Molecular epidemiology has developed during the last two decades as an independent discipline at the crossroad of epidemiology and molecular sciences. On the one hand, molecular epidemiology aims to overcome the limitations of traditional approaches in epidemiology, by measuring events relevant to exposure, disease development, and response to therapy, reducing exposure and outcome misclassification, and identifying determinants of individual susceptibility to disease and treatment response. On the other had, it offers a framework for applying novel molecular techniques to population and clinical studies. Furthermore, the finalization of the HAPMAP project and the advent of new technologies for genotyping 100,000s of variants for limited cost have led to a new generation of studies aimed to identify cancer genes.

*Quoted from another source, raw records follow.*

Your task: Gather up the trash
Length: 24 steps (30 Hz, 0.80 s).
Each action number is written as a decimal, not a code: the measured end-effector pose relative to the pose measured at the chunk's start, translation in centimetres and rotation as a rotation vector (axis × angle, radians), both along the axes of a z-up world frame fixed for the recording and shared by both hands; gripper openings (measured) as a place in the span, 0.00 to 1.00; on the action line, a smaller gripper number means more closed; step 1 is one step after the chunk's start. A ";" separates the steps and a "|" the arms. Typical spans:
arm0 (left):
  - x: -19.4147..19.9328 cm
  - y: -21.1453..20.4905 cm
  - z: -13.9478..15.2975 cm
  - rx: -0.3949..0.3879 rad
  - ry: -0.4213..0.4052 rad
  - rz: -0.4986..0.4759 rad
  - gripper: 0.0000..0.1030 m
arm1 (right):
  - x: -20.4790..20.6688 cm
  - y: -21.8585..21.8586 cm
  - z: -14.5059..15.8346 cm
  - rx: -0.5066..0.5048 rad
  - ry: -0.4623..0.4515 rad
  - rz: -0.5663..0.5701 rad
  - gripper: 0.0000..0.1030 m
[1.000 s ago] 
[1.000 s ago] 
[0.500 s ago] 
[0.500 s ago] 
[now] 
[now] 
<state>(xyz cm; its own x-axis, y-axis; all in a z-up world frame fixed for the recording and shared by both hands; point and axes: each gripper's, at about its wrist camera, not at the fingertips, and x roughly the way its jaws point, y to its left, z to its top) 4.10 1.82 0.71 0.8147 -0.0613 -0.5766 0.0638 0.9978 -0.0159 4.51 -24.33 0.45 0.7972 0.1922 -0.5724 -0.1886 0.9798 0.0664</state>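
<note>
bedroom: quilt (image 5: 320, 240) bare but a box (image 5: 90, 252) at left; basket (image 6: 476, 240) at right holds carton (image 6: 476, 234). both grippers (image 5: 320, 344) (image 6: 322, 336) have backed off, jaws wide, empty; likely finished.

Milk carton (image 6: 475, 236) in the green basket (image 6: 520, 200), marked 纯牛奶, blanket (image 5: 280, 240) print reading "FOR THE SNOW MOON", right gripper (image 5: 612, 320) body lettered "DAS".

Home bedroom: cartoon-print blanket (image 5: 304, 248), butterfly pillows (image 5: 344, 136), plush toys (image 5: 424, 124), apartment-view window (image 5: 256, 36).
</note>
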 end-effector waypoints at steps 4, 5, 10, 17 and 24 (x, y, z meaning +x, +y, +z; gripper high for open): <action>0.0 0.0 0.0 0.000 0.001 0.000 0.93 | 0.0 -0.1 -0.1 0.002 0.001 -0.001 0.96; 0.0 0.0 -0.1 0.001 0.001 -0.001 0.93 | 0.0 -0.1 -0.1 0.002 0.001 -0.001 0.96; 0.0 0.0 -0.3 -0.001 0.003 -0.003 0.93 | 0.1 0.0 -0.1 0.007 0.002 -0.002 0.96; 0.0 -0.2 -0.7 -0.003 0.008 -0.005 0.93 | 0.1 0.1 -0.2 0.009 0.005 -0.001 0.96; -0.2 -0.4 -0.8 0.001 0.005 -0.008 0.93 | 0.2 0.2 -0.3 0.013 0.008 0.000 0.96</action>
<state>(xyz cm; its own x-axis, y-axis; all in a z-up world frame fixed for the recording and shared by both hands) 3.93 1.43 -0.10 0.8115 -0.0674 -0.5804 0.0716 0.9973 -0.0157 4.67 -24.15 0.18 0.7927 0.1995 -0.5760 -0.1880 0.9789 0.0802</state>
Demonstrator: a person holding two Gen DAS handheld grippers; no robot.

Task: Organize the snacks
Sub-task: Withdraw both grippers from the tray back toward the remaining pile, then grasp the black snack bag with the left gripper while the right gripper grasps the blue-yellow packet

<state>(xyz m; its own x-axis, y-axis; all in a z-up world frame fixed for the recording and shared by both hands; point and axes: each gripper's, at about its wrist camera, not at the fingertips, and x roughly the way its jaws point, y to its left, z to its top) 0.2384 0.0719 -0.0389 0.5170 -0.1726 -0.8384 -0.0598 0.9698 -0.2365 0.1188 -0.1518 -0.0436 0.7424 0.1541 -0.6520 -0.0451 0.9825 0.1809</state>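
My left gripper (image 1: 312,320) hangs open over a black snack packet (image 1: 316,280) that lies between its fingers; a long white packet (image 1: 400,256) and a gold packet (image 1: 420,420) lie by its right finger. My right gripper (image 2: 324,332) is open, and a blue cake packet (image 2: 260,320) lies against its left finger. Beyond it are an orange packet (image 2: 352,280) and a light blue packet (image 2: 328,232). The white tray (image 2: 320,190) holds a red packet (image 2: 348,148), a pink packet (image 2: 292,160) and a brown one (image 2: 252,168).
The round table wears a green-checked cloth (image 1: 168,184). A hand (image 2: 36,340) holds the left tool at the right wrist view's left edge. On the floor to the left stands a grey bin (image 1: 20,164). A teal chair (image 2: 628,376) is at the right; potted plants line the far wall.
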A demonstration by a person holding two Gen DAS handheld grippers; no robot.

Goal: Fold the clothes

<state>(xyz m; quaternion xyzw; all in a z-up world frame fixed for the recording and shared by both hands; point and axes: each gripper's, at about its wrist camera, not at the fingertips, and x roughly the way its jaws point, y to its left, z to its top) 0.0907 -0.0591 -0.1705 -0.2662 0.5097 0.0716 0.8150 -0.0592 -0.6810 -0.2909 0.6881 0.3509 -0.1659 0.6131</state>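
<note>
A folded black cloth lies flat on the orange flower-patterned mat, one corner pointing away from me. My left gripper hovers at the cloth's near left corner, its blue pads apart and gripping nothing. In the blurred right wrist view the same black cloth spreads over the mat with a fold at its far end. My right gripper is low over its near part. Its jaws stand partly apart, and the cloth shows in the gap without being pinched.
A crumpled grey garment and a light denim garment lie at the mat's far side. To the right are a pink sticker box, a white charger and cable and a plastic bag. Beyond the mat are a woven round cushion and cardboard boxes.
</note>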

Recent technological advances and discoveries in genomic and molecular research, including in particular the use of microarrays and high-throughput analyses pose novel challenges to the design and analysis of molecular epidemiological studies, whose theoretical implications have yet to be fully explored. Molecular epidemiology, however, should not be seen as a mere application of novel molecular techniques to human studies, rather as a rapidly evolving field in which both epidemiologists, clinicians, molecular scientists - and even more so the new generation of 'molecular epidemiologists' with a multidisciplinary background - work together to address the most relevant aetiologic and clinical questions.
Cancer research has represented an area of particular importance for the theoretical development and the application of molecular epidemiology. The long duration of disease development, entailing the need to measure exposures back in the past, the heterogeneity of the relevant phenotypes, the complexity of carcinogenic pathways and the limited success in developing effective therapeutic strategies have traditionally represented major challenges to aetiological and clinical cancer research. The application of molecular techniques to epidemiological and clinical studies has therefore been seen as a potentially promising approach to overcome these limitations.